Она улыбнулась той улыбкой, которая живо напомнила ему студенческие годы. Искренняя и по-настоящему счастливая…
— И следующей весной я наконец доберусь до Блухенджа… Кстати, твои навыки мне бы пригодились. Подумай, Ник. Я была бы рада видеть тебя в составе группы. У тебя есть чутье.
— Спасибо, но… А Александр Сергеевич знает?
Ее лицо слегка омрачилось.
— Нет. Пока еще нет. Не хочу огорчать его раньше времени. Он полон идей, строит планы, хочет привлечь нового спонсора… нашел кого-то из местных, кажется.
Ник постучал в дверь трейлера и зашел. Профессор корпел над записями, но когда услышал шум, обернулся и отложил их в сторону.
— Николай, рад тебя видеть! Ты вовремя. Я как раз пытаюсь расшифровать церковные книги…
— Там используется греческая азбука в сочетании с монокондилом * монокондил — разновидность тайнописи, когда слово или сразу несколько слов пишутся за один прием, не отрывая пера от бумаги.
— Почему ты так уверен?
— Я видел книги… эмм… на фотографиях.
Александр Сергеевич сдвинул очки на нос и посмотрел поверх них на Ника.
— И кому же еще разрешили фотографировать это сокровище? — спросил он.
В его голосе звучало ревнивое негодование.
— Марьяне, — не стал лукавить Ник. — Ей попробуй не разреши.
— Ах вот оно что… — профессор успокоился. — А то я уже, грешным делом, подумал на группу Вити Семинихина. Дышит нам в затылок, ты подумай… Ну садись, садись.
Он торопливо сгреб записи в угол стола, освободив место.
— Я зашел, чтобы… — Ник замялся, не зная, как подойти к щекотливому вопросу. — Александр Сергеевич, почему вы взяли меня в аспирантуру?
Профессор нахмурился.
— Странный вопрос. С чего ты вдруг им озадачился?
— Я… Лиза вас же не… не шантажировала?
Александр Сергеевич вздохнул, и у Ника упало сердце. Неужели?..
— Николай, я взял тебя потому, что ты этого хотел. Ты, а не Лиза или кто-то еще. В нашем деле важно именно такое искреннее желание и способности хотя бы выше среднего, а не какие-то пустые амбиции, не подкрепленные ни талантом, ни усидчивостью… Ты был упорным, ты подрабатывал, несмотря на то, что тебе было тяжело совмещать подработку с учебой…
Ник выдохнул с облегчением и опустился на стул напротив профессора.
— Спасибо, — искренне поблагодарил он.
Тут его взгляд упал на записи.
— Давайте помогу? — предложил он. — Кстати, из того, что мне удалось расшифровать, получается, что гетьман подозревал… что кукла радиоактивна.
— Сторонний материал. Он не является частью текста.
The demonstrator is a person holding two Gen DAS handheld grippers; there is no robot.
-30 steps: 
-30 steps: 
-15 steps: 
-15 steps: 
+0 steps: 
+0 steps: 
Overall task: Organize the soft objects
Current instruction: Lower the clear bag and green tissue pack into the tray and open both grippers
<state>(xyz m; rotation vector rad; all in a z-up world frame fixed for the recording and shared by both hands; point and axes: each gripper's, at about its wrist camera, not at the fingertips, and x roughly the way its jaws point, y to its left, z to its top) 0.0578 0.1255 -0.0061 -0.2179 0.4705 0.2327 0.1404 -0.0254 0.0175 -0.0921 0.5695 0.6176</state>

Профессор подпрыгнул на стуле.
— Да бог ты мой!.. — стукнул он ладонью по столу. — И ты туда же? Ладно, Марьяна, она же журналистка, падка до фальшивых сенсаций, но ты-то, ты-то!..
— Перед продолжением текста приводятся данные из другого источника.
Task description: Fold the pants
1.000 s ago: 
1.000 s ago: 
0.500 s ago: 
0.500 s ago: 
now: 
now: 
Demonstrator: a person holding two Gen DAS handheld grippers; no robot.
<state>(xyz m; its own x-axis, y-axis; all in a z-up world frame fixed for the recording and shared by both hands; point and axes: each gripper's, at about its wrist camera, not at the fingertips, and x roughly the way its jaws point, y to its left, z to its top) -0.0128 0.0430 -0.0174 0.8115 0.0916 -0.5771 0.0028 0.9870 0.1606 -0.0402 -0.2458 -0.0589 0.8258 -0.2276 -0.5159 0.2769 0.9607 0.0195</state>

— Увы, это правда. Даже книги оказались радиоактивными. Специалист подтвердил это и сказал, что кукла могла быть сделана из урановой руды.
Александр Сергеевич все еще недоверчиво смотрел на него.
— Не верю. Откуда в то время взялась урановая руда?
— Ее могли добывать, не зная о ее опасных свойствах, но потом заметили действие на живые организмы и… По крайней мере, гетьман очень четко описывает все меры предосторожности для тех, кто должен был схоронить куклу, заметьте, в свинцовом ларце.
— Вот оно что… — протянул профессор и задумался, на его лбу пролегли глубокие морщины.
Ник возвращался домой то же дорогой, под сенью соснового леса, и настроение у него было приподнятым. В книгах они с профессором нашли частичное объяснение феномена куклы. Ее привез один из казаков из Дикого поля, что в ту пору находилось недалеко от Желтых Вод. Запорожские казаки строили там зимовники, а добыча железной руды, очевидно, использовалась для местных нужд. Вероятно, вместе с железной рудой попадались и те самые обманки, о которых упоминал специалист, что содержали уран. Куклу привез гетьману в подарок один из характерников, однако имени его в церковных книгах не было. Очевидно, монахи недолюбливали характерников, считая их необычные способности отголосками язычества, поэтому не посчитали нужным сохранить имя героя (или злодея?) для истории. Ник улыбнулся. Профессор расстроился из-за того, что его догадка о големе не подтвердилась, и быстро спровадил Ника восвояси.
Что-то белое мелькнуло среди темных сосновых стволов. Ник замер, тишина леса сделалось плотной и осязаемой, давящей на уши. Шелест хвоинок превратился в скрежет листового металла. Он прекрасно знал это состояние.